30 October 2012
The Titans and Highveld Lions came oh so close to making it a dream final for South African cricket fans in the 2012 Champions League Twenty20 competition, which ended on Sunday, but Australia’s Sydney Sixers ruined South African hopes with victories over both teams in the semi-finals and final respectively.
Unfortunately, the final, played on the Lions’ home ground, The Wanderers in Johannesburg, was a one-sided affair as the Lions faltered and the Sixers flourished.
A decision by Brad Haddin to field after the Sixers won the toss proved to be an excellent one as the Lions stumbled to 9 for 4 in the fourth over, with the first four batsmen in the order making just eight runs between them.
Jean Symes, with 51 off 46 balls, gave the home team’s innings some sort of respectability, but only three other players made it into double figures as the Lions mustered just 121 all out.
Nathan McCullum, with 3 for 24, and Josh Hazlewood, with 3 for 22, led the way with the ball.
Man of the match Michael Lumb, the leading run scorer in the competition, then smashed an unbeaten 82 off just 42 deliveries to take the Sixers to a 10-wicket victory with only 12.3 overs bowled. Haddin finished on 33 not out.
Mitchell Starc, who claimed 14 wickets in the Sixers six victories on their way to the title, was named the Player of the Tournament.
‘It was the pressure’
“It was the pressure that we created as a team that affected the Lions,” Haddin told CLT20.com afterwards.

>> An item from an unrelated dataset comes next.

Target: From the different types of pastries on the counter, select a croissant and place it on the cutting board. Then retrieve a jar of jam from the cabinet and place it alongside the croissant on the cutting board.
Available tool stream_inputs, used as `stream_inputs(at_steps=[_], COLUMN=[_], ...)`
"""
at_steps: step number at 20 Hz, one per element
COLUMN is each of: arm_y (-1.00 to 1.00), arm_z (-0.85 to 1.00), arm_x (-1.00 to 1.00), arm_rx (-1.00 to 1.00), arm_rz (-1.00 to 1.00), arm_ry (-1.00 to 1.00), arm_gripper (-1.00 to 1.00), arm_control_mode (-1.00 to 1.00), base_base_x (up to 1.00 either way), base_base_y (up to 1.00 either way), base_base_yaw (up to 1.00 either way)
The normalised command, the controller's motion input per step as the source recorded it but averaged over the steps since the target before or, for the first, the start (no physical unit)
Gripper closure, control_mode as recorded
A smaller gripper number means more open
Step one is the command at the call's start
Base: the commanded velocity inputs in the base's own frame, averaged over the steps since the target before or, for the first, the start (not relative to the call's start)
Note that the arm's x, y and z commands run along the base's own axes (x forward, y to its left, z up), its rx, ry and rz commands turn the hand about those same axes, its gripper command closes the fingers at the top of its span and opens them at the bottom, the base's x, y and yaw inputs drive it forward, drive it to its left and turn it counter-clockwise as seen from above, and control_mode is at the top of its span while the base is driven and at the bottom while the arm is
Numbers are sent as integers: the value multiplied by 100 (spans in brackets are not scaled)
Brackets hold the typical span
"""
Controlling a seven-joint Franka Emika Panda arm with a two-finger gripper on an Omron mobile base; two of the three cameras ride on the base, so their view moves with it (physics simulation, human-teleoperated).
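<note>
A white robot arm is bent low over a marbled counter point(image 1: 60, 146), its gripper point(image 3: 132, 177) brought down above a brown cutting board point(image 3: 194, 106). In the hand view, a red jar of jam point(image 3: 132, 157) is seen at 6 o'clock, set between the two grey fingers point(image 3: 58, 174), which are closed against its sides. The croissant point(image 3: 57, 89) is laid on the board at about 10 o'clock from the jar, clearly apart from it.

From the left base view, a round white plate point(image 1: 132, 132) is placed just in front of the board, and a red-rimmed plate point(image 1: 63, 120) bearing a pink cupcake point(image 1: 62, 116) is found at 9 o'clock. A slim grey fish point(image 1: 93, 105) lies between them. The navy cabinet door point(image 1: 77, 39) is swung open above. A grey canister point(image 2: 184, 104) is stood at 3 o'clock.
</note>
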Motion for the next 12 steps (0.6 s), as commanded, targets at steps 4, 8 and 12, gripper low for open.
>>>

“We had a very good presence out there. We changed a few things up front and it did work for us. We’ve been building for this game for about two weeks.”

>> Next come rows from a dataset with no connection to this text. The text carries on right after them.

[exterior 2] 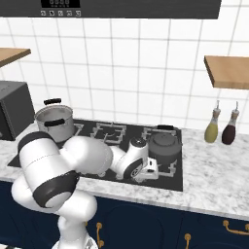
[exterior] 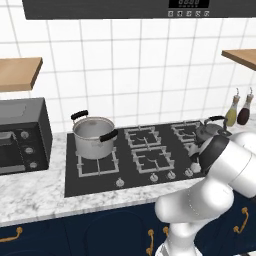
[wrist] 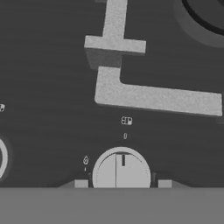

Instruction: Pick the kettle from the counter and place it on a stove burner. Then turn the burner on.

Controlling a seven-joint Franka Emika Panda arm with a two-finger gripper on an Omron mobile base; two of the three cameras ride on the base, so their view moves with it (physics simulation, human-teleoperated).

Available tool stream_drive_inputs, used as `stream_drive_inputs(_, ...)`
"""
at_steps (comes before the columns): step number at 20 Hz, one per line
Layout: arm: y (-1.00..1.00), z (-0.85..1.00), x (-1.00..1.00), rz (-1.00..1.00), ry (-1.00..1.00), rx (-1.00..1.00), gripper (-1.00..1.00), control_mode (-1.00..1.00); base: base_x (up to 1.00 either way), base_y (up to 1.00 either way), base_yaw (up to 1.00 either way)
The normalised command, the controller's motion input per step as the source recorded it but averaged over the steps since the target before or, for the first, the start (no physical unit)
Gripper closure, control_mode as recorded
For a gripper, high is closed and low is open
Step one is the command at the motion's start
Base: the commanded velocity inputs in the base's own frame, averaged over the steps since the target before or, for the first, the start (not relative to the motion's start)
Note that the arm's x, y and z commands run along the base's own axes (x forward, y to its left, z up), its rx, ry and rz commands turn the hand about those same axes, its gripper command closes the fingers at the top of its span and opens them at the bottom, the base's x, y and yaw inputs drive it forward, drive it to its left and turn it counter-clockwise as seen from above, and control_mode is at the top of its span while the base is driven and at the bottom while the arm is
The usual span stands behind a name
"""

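The kettle (exterior 2: 164, 146) sits on the right rear burner grate (wrist: 144, 94). The gripper (wrist: 122, 183) straddles a burner knob (wrist: 121, 169) (presumably that burner's), jaws open around it, ready to turn.

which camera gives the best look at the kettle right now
The right base view: the kettle sits whole on a right-hand burner of the cooktop, handle and lid clear. In the left base view the kettle is partly hidden behind the arm. The hand view looks at a burner knob instead.
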Motion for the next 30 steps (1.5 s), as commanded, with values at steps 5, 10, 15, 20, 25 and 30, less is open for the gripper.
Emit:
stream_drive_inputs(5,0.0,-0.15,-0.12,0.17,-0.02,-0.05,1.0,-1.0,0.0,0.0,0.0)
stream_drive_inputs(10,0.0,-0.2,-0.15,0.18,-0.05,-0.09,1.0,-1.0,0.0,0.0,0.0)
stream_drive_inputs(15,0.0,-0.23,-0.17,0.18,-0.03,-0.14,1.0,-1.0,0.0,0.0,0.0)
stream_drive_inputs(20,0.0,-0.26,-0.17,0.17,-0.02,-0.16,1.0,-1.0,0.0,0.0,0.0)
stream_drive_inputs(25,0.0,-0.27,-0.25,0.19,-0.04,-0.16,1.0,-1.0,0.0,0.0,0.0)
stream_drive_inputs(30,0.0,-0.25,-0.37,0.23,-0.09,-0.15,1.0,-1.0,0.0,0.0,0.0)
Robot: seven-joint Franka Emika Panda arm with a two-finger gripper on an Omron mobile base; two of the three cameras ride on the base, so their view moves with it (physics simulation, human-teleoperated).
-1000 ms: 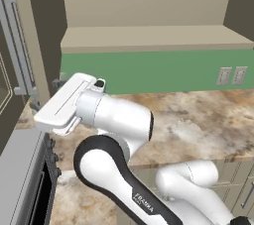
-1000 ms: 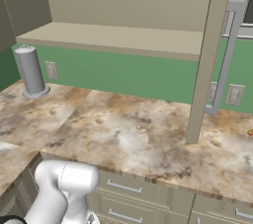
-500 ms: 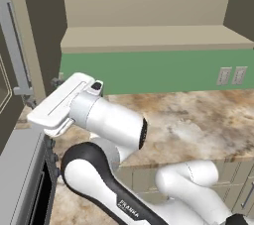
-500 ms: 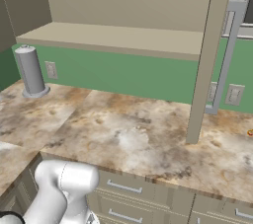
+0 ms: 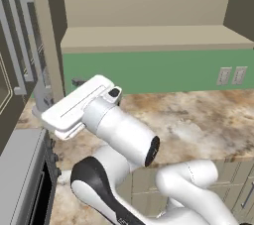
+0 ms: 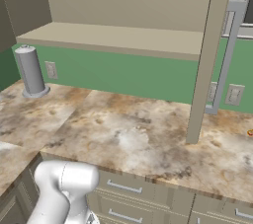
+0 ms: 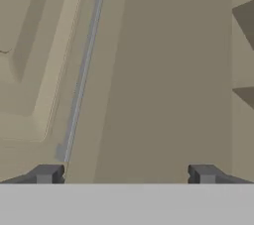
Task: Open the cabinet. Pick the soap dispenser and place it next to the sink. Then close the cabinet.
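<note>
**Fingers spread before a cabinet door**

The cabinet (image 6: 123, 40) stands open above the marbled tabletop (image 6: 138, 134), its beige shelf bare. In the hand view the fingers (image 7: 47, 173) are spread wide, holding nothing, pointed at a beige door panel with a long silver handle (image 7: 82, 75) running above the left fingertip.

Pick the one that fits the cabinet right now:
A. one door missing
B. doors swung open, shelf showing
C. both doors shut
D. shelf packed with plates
B: the cabinet shows its plain shelf in both base views, with a door standing edge-on at the right and its bar handle beside it.
</note>
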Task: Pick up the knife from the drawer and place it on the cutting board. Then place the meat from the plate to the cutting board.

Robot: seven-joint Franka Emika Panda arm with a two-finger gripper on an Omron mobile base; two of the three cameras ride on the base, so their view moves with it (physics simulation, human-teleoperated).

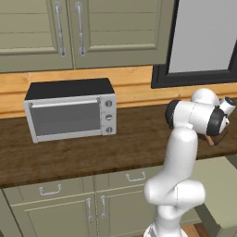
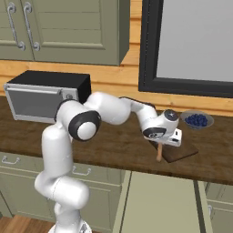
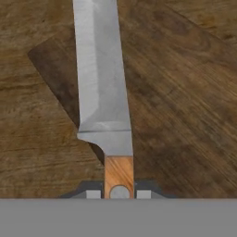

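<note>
One knife (image 3: 102, 88), blade tip cut off, over cutting board (image 3: 185, 115).

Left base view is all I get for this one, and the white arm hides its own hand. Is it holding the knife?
Observer: Yes. In the hand view the jaws are shut on the tan wooden handle of the small silver-bladed knife.
Reviewer: Where does the blade point?
Observer: Out over the thin dark-brown rectangular cutting board. I cannot tell whether it touches the board.
Reviewer: Anything close to the board?
Observer: In the right base view, a small grey bowl of blue berries stands on the counter behind the board, apart from it.
</note>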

The tournament was a personal triumph for the Lions’ Geoffrey Toyana, who took over the coaching reins at the franchise this season.

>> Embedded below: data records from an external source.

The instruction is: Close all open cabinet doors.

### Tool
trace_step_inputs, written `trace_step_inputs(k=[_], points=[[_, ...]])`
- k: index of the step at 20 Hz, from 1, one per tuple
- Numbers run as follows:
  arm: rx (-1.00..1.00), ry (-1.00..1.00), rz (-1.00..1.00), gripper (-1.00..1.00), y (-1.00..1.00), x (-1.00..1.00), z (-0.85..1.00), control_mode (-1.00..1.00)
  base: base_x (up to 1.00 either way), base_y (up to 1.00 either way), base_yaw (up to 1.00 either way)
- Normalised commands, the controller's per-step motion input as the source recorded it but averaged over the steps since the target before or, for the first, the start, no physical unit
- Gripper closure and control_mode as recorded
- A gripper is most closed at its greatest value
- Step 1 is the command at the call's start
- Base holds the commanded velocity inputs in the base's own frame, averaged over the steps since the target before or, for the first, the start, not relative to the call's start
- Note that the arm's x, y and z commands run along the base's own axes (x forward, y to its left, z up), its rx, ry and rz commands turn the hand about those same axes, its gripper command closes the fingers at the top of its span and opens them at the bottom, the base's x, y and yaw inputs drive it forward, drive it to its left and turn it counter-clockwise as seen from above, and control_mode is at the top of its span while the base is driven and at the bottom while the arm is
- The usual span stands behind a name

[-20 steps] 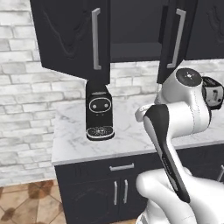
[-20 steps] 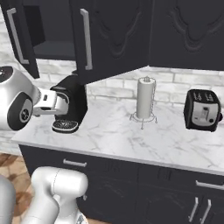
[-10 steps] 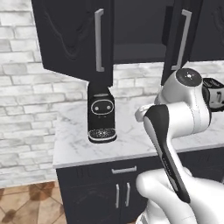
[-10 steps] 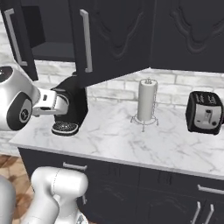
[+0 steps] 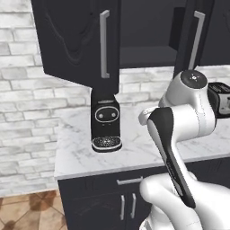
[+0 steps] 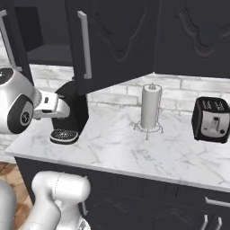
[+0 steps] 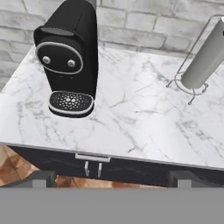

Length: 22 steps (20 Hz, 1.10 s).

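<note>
Two cabinet doors hang open above the counter. The left door [image 5: 74,40] faces me with its silver bar handle [image 5: 104,42]. The right door [image 5: 188,38] is almost edge-on in the left base view, and in the right base view it swings out broadly [image 6: 117,36]. The left door's edge [image 6: 11,36] sits at that view's far left. The dark shelf space [image 5: 146,40] is exposed between them. The doors [image 6: 197,36] further right are closed. My gripper [image 7: 109,180] is open and empty, well below the doors, looking down at the counter.
A black coffee machine [image 5: 106,126] stands on the marble counter [image 6: 134,148] under the left door. A paper towel holder [image 6: 150,108] and a black toaster [image 6: 213,119] stand further right. My white arm [image 5: 179,121] rises in front of the counter. Lower drawer fronts [image 5: 130,197] run below.
The whole scene has slid slightly down and grown in both base views, so the base has moved closer. The doors have not swung and the gripper stays open.
</note>
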Motion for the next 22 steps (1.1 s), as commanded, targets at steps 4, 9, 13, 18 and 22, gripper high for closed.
trace_step_inputs(k=[4,9,13,18,22], points=[[0.0,0.0,0.0,-1.0,0.0,0.0,0.0,1.0,0.34,0.26,0.0],[0.0,0.0,0.0,-1.0,0.0,0.0,0.0,1.0,0.38,0.24,0.0],[0.0,0.0,0.0,-1.0,0.0,0.0,0.0,1.0,0.37,0.24,0.0],[0.0,0.0,0.0,-1.0,0.0,0.0,0.0,1.0,0.23,0.14,0.0],[0.0,0.0,0.0,-1.0,0.0,0.0,0.0,1.0,0.0,0.0,0.0]])
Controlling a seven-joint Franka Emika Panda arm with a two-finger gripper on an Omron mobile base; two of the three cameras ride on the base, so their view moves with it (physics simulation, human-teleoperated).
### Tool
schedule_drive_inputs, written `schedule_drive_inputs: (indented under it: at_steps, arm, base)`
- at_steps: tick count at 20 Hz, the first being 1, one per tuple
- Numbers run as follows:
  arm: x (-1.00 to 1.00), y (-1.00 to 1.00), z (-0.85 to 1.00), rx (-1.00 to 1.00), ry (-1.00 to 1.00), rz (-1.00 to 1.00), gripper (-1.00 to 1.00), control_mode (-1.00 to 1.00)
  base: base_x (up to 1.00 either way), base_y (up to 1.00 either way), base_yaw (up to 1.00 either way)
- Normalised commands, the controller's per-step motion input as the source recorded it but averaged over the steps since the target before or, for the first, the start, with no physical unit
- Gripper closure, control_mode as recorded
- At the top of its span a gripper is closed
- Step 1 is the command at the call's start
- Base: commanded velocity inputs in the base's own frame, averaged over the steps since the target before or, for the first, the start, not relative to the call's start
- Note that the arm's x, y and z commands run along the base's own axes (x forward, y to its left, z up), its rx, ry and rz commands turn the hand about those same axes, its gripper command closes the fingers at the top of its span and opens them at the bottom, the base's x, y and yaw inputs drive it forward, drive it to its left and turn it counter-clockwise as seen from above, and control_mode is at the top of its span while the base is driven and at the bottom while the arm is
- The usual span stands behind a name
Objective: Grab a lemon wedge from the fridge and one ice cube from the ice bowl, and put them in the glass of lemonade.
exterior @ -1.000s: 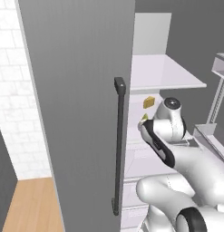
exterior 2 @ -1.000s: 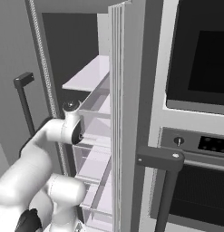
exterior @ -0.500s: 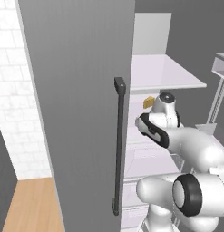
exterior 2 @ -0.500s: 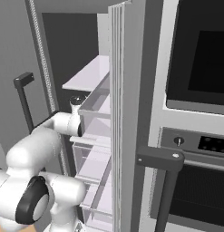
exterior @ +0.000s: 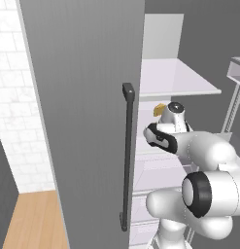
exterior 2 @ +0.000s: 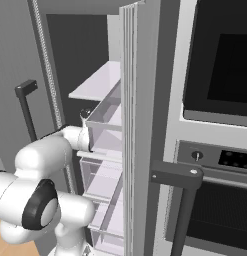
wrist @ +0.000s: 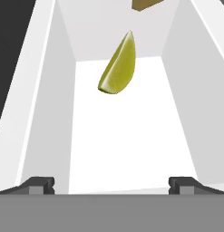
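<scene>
Nearest in the hand view, the gripper (wrist: 111,183) has its two dark fingertips (wrist: 38,185) spread wide apart with nothing between them, so the claw is released and carries nothing. It is reaching into the fridge (exterior: 87,121), whose grey door with its long dark handle (exterior: 126,155) stands open on the left of the left base view.

Ahead of the fingertips lies a bare white shelf floor (wrist: 127,136) between white side walls. Further along that floor, roughly centred between the fingertips' line, rests the lemon wedge (wrist: 118,65), yellow-green, standing on one edge with its pointed end up and away. It is well short of being between the fingers.

I judge the wedge to be light, small and soft-fleshed, with a smooth rind that could slip. Its tapered shape means a grip near the point would likely squeeze it out; the thicker lower middle looks the best place to pinch, one finger on each flat cut face. A gentle close should do, since hard pressure may crush or squirt it away on the slick shelf.

Beyond it, at the top edge, sits part of a tan-yellow block (wrist: 145,4), close behind the wedge and easy to bump
</scene>
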Motion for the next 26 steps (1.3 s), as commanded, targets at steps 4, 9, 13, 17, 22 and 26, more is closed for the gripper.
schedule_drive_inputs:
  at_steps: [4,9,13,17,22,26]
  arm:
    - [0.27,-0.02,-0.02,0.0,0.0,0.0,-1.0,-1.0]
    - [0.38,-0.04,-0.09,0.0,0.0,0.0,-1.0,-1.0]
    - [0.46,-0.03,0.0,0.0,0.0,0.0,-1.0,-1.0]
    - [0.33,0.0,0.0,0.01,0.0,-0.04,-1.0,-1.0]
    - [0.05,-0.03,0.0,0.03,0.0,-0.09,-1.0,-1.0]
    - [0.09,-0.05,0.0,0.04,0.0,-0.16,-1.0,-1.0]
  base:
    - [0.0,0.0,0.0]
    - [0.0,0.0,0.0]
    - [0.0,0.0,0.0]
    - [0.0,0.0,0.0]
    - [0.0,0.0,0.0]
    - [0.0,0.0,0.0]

Significant for cricket development
Cricket South Africa Acting CEO Jacques Faul commented in a statement: “His success off the field, along with that of Aaron Phangiso on it, has probably made this the most significant couple of weeks for the development of our cricket in disadvantaged areas since Makhaya Ntini and Mfuneko Ngam played together for the Proteas during the 2000/01 season.
“While Makhaya and Gammie both came from disadvantaged rural areas, Aaron (Soshanguve) and Geoffrey (Soweto) are products of our townships and this is hugely significant for what is potentially South African cricket’s biggest growth area.”
The Indian Premier League (IPL) had dominated last year’s Champions League tournament and the Chennai Super Kings had beenc crowned champions when the event was previously held in South Africa in 2010, but this time around the host nation supplied two semi-finalists, Australia one and the IPL one.
The Highveld Lions were not expected to excel, but they did, finishing second in Group B behind the Sydney Sixes after some excellent performances that took them to impressive victories over the Chennai Super Kings, Mumbai Indians and Yorkshire Carnegie.
Their only defeat in the group stage came against the Sixers, who scored a five-wicket win with an over to spare at Newlands in Cape Town.
The Titans, meanwhile, also finished second in their group after winning two matches, losing one and having a no result in their other outing. The Delhi Daredevils, with two wins and two no results topped the log.
Big wins, big defeat
The Titans opened their account with a convincing 39-run win over the Perth Scorchers and followed that with an even bigger win by 59 runs over the Auckland Aces. Then came a shocking performance against the Kolkata Knight Riders, who romped to a 99-run thrashing of the Titans.
A rained out showdown against the Delhi Daredevils in the last group game ensured both teams advanced to the semi-finals.